A decisão, assinada nesta sexta-feira (13), atende a uma ação coletiva movida pelo Sindicato dos Peritos Oficiais do Estado da Paraiba (Sindperitos-PB) e confirma a eficácia da Lei Estadual nº 9.082/2010, que instituiu o regime de subsídio para integrantes da Polícia Civil.
Na ação, o sindicato argumentou que, apesar da previsão constitucional e da edição da Lei nº 9.082/2010, os peritos continuavam sendo remunerados por meio de vencimento básico acrescido de gratificações e adicionais, e não por subsídio em parcela única, como previsto na Constituição Federal para carreiras policiais.
Ao acolher o pedido, o magistrado entendeu que o Governo do Estado possui condições de implantar o regime sem violar a Lei de Responsabilidade Fiscal, não havendo impedimento legal que justifique a não implementação.
Na sentença, o juiz destacou que a condição de eficácia da lei foi plenamente satisfeita e classificou como ilegal a omissão do Estado em implantar o subsídio após a verificação das condições fiscais.
Segundo a decisão, o subsídio deverá absorver todas as verbas remuneratórias de caráter permanente atualmente percebidas pelos servidores, garantindo a irredutibilidade nominal dos vencimentos, conforme estabelece o artigo 37, inciso XV, da Constituição Federal.
O Estado e a PBPrev foram condenados solidariamente ao pagamento das diferenças remuneratórias referentes aos cinco anos anteriores ao ajuizamento da ação.
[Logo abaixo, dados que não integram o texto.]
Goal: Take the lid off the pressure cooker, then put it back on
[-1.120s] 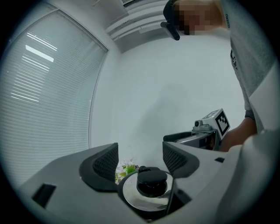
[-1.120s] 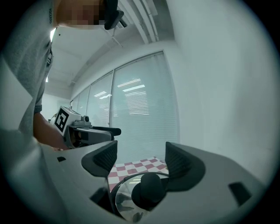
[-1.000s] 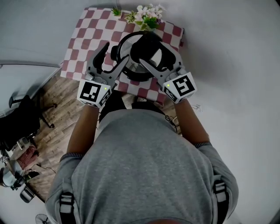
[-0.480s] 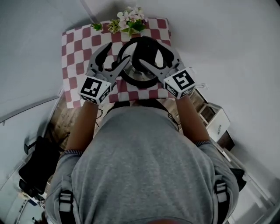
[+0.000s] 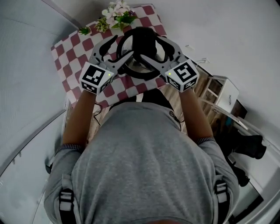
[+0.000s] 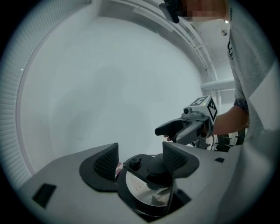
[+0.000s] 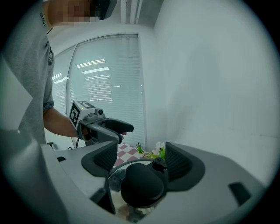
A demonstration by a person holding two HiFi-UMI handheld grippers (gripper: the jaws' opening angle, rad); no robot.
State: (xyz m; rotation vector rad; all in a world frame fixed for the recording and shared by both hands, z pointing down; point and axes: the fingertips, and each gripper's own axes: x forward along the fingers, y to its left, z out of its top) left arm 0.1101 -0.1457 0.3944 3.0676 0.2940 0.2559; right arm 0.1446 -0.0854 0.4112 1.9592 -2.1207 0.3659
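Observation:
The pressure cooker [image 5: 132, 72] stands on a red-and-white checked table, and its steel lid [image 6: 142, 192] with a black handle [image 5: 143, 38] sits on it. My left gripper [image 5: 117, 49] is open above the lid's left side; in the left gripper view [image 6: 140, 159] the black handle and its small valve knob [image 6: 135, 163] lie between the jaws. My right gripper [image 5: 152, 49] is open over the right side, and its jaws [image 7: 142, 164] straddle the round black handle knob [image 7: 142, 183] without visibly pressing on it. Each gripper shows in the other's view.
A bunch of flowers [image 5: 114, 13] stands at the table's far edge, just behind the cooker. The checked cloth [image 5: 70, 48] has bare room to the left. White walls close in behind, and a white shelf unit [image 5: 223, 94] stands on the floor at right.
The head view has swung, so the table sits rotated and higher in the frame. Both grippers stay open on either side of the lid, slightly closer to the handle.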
A decisão ocorre em meio a um movimento intensificado nos últimos dias pelos peritos oficiais, que cobram do Governo da Paraíba a adoção do regime de subsídio para a categoria, nos moldes já aplicados a outras carreiras da Polícia Civil.
Apesar da decisão favorável, o processo ainda passará por reanálise conforme prevê o Código de Processo Civil. Os autos deverão ser encaminhados ao Tribunal de Justica da Paraiba (TJPB), que poderá confirmar ou reformar a sentença.